Exclusive: Cognitive Mining, Data Mining, and StatSoft – Interview with Dr. Thomas Hill
What is the relationship between Cognitive Mining and Data Mining? I discuss this, what makes StatSoft different, achieving user satisfaction, Big Data and Privacy with StatSoft VP Dr. Thomas Hill.
By Gregory Piatetsky, Oct 14, 2013.
What is the relationship between Cognitive Mining and Data Mining?
According to Wikipedia, Lewicki and Hill showed that advanced expertise acquired by humans via experience, involves the acquisition and use of patterns that can be more complex than what humans can verbalize or intuitively experience. Frequently such patterns involve high-order interactions between multiple variables, while human consciousness usually can handle only first and second order interactions.
Dr. Thomas Hill is a VP Analytic Solutions at StatSoft Inc., where he worked for over 20 years on development of data analysis, data and text mining algorithms, and the delivery of analytic solutions. He was a professor at the U. of Tulsa from 1984 to 2009, where he taught data analysis and data mining courses. Dr. Hill has received numerous academic grants and awards from NSF, NIH, the Center for Innovation Management, the Electric Power Research Institute, and other institutions.
Here my interview with Dr. Hill.
Gregory Piatetsky, Q1: Your landmark research with Paul Lewicki [and Maria Czyzewska] on "Nonconscious social information processing" showed that humans can acquire complex advanced expertise that they cannot verbalize.

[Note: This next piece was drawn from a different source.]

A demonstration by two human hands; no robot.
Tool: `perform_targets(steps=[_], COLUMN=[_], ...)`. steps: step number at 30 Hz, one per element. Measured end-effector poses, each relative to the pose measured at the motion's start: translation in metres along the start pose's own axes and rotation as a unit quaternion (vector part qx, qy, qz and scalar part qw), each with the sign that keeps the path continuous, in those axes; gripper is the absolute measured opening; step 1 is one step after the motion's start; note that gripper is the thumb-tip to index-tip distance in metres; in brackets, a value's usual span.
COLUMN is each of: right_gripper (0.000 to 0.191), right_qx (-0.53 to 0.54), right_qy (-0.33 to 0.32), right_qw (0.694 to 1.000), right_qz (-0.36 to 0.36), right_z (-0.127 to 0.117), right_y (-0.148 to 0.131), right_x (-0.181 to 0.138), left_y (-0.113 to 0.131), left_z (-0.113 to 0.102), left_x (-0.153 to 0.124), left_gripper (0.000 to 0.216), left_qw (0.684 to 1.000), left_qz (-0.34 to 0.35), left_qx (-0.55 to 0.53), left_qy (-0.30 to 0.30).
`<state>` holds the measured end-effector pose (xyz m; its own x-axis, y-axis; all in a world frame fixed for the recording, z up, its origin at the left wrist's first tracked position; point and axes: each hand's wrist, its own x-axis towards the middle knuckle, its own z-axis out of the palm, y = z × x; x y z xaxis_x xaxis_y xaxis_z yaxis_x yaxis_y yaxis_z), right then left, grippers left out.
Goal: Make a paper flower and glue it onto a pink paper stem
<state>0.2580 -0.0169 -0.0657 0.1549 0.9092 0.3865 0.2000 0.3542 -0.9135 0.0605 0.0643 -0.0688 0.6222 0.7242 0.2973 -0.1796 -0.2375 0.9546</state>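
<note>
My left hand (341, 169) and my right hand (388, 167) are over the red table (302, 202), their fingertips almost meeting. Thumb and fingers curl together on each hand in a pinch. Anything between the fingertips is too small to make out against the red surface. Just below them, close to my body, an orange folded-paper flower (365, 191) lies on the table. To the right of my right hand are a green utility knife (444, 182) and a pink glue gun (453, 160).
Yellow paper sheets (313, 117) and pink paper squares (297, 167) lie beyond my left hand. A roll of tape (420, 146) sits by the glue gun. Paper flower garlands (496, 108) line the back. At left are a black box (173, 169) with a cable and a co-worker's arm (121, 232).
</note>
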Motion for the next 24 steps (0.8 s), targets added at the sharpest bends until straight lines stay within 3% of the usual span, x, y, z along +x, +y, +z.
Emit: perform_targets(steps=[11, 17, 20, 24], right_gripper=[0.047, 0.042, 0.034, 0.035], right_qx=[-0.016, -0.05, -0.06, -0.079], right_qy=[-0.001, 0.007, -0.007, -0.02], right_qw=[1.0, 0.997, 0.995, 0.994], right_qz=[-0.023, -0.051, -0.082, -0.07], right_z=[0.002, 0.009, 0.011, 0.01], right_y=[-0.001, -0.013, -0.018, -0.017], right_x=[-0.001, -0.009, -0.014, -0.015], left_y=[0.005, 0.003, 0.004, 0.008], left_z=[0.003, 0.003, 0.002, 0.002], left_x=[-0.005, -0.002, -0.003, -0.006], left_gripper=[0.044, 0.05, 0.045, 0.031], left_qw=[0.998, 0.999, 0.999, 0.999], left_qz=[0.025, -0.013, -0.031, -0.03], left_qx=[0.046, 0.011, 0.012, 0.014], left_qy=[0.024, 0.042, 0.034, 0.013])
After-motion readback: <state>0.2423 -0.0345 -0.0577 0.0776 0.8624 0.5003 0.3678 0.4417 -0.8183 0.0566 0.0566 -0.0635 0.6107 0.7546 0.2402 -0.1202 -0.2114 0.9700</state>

This suggests a limitation of expert-hypothesis-driven data analysis methods, because they rely on testing hypotheses that have to be explicitly formulated by researchers.
What are the broad implications for data mining and data science?

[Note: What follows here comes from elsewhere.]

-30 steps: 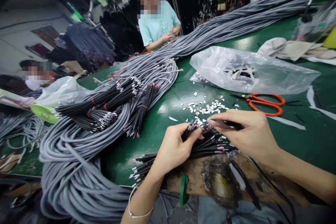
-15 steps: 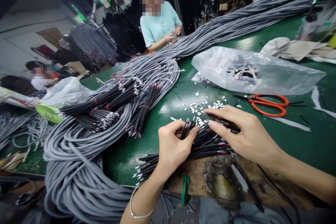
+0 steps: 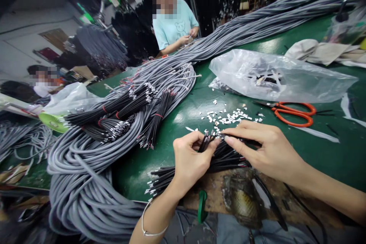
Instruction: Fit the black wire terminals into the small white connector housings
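My left hand (image 3: pixel 193 158) is closed around a small bunch of short black cables (image 3: pixel 206 140), whose stripped tips point up past the thumb. Close beside it, my right hand (image 3: pixel 263 146) pinches a slim dark object (image 3: pixel 243 138) between thumb and fingers. Its kind is hard to make out, and its near end meets the cable tips at my left thumb. Under both hands lies a pile of black cables (image 3: pixel 161 178) with white and reddish wire ends. Small white scraps (image 3: pixel 233 116) are scattered just beyond my fingers.
Orange-handled scissors (image 3: pixel 294 112) lie at right, below a clear plastic bag (image 3: pixel 311 80). Thick grey cables (image 3: pixel 94 194) coil at left and run across the green table (image 3: pixel 183 112), with tied black cable bundles (image 3: pixel 156 120) on top. A co-worker (image 3: pixel 175 26) sits opposite.
My right hand's fingertips have moved slightly left and down and now meet the cable tips at my left hand. The left hand has barely shifted.
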`<act>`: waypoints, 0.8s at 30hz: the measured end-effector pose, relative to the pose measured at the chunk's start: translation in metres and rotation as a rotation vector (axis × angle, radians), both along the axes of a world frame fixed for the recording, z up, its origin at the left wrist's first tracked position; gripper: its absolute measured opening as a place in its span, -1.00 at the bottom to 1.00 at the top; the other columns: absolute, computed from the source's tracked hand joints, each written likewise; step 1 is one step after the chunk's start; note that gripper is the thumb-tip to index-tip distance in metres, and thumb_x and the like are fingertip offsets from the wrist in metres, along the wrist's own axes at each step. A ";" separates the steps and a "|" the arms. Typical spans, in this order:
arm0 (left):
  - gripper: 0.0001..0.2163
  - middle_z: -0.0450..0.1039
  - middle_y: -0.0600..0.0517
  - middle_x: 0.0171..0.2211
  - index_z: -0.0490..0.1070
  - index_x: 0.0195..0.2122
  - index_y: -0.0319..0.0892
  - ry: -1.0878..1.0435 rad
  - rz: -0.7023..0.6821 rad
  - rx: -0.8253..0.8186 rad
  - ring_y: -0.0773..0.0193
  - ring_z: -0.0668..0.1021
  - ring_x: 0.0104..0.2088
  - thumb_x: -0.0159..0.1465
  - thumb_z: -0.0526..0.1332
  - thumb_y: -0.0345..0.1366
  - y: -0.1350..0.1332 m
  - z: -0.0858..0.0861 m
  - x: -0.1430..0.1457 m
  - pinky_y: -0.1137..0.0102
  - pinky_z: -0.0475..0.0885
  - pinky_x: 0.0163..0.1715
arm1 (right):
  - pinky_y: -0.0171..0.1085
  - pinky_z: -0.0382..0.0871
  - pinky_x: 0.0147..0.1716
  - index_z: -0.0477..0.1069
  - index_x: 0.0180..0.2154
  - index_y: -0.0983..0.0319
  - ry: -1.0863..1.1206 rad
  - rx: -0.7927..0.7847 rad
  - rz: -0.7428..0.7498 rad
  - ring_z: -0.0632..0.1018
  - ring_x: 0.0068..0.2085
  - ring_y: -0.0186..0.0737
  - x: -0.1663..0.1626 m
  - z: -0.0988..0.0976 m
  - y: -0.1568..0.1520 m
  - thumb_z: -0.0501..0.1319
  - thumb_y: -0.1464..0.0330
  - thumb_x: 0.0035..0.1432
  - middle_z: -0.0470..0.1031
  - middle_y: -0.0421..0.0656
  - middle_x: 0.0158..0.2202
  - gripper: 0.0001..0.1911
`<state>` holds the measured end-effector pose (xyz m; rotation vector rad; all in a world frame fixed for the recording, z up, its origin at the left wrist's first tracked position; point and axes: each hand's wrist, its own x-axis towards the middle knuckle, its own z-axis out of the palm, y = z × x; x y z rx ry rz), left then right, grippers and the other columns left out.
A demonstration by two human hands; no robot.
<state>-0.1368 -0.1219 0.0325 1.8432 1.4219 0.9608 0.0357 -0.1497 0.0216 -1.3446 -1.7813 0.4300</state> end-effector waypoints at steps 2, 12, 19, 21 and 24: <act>-0.73 0.36 0.11 -0.69 0.34 -0.63 -0.23 -0.031 -0.011 -0.028 0.35 0.46 -0.65 0.06 0.33 -0.19 0.000 0.001 0.000 0.51 0.34 -0.67 | -0.31 0.28 -0.38 0.53 -0.22 0.14 0.001 -0.001 -0.007 0.48 -0.36 -0.30 0.001 0.000 -0.001 0.15 0.29 0.17 0.49 -0.21 -0.36 -0.80; -0.77 0.38 0.10 -0.66 0.35 -0.60 -0.24 -0.102 -0.058 -0.068 0.37 0.45 -0.63 0.04 0.34 -0.24 0.001 0.004 0.001 0.50 0.34 -0.62 | -0.28 0.35 -0.34 0.55 -0.27 0.17 0.133 0.004 -0.056 0.51 -0.36 -0.26 0.000 0.006 0.002 0.20 0.28 0.11 0.53 -0.18 -0.36 -0.81; -0.68 0.33 0.12 -0.66 0.22 -0.66 -0.23 -0.063 -0.020 0.040 0.45 0.32 -0.63 0.03 0.35 -0.23 0.001 0.003 0.001 0.52 0.25 -0.61 | -0.28 0.33 -0.36 0.55 -0.25 0.17 0.071 -0.016 -0.035 0.49 -0.38 -0.27 0.000 0.003 0.000 0.20 0.25 0.12 0.51 -0.18 -0.38 -0.79; -0.67 0.31 0.13 -0.67 0.21 -0.67 -0.23 -0.057 -0.021 0.051 0.45 0.30 -0.63 0.03 0.35 -0.23 0.000 0.003 0.001 0.52 0.24 -0.62 | -0.29 0.32 -0.37 0.55 -0.25 0.16 0.066 -0.016 -0.025 0.48 -0.38 -0.28 -0.001 0.002 0.001 0.20 0.26 0.13 0.51 -0.19 -0.38 -0.80; -0.66 0.31 0.13 -0.67 0.20 -0.68 -0.23 -0.059 -0.017 0.057 0.45 0.31 -0.63 0.02 0.36 -0.24 0.001 0.003 0.001 0.53 0.24 -0.62 | -0.31 0.30 -0.39 0.54 -0.26 0.15 0.053 -0.007 -0.009 0.48 -0.38 -0.31 -0.002 0.002 0.001 0.18 0.28 0.14 0.50 -0.22 -0.39 -0.82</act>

Thomas Hill: Lewicki and others (including some research published by Thomas Hill) have demonstrated over a wide range of human experiences and expertise, that exposure to complex and rich stimuli, consisting of large numbers of sensory inputs and high-order interactions between the presence or absence of specific features, will stimulate the acquisition of complex procedural knowledge without the learners' conscious awareness. Hence the acquisition of such knowledge is best characterized as non-conscious information acquisition and processing.
For example, when humans look at sequences of abstract pictures, faces, or tracking targets over seemingly random locations on the screen, carefully calibrated measures of procedural knowledge (e.g., based on response times) will reflect the acquisition of knowledge about complex covariations and rules inferred from the rich and complex stimuli.
The conclusions from this research are highly relevant for understanding how large amounts of high-dimensional information, consisting of complex interactions between numerous parameters, can be derived efficiently through systematic exposure to relevant stimuli and exemplars. Specifically:
- It appears that knowledge about complex interactions and relationships in rich stimuli are the result of the repeated application of simple covariation-learning algorithms that detect co-occurrences between certain stimuli and combines them into complex interactions and knowledge
- In human experts, most of this knowledge is procedural in nature, not declarative; in short, experienced experts can be effective and efficient decision makers but are poor at verbalizing how those decisions were made
- When the covariations and repeated patterns in the rich stimulus field change, so that previously acquired procedural knowledge is no longer applicable, experts are slow to recognize this, and are often confused and reluctant to let go of "old habits"
Human expertise and effective decision making can be remarkable in many ways:
- It is capable of leveraging "big data," i.e., is remarkably capable with respect to the amount of information and stored knowledge that is used.
- It is capable of coping with high-velocity data, i.e., it is very fast, with respect to the speed with which information is synthesized into effective, accurate decisions.
- It is very efficient, with respect to how little energy our brain requires to process vast amount of information, and makes near-instant decisions.
From the perspective of analytic approaches, these capabilities are accomplished through the repeated application of simple learning algorithms to rich and complex stimuli to identify repeated patterns that allow for accurate expectations and predictions regarding future events and outcomes.
It seems that big-data-analytics is converging on this approach as well: Applying large numbers of models, based on the application of general approximators to relevant diverse exemplars is in most cases the best recipe for extracting complex information from data.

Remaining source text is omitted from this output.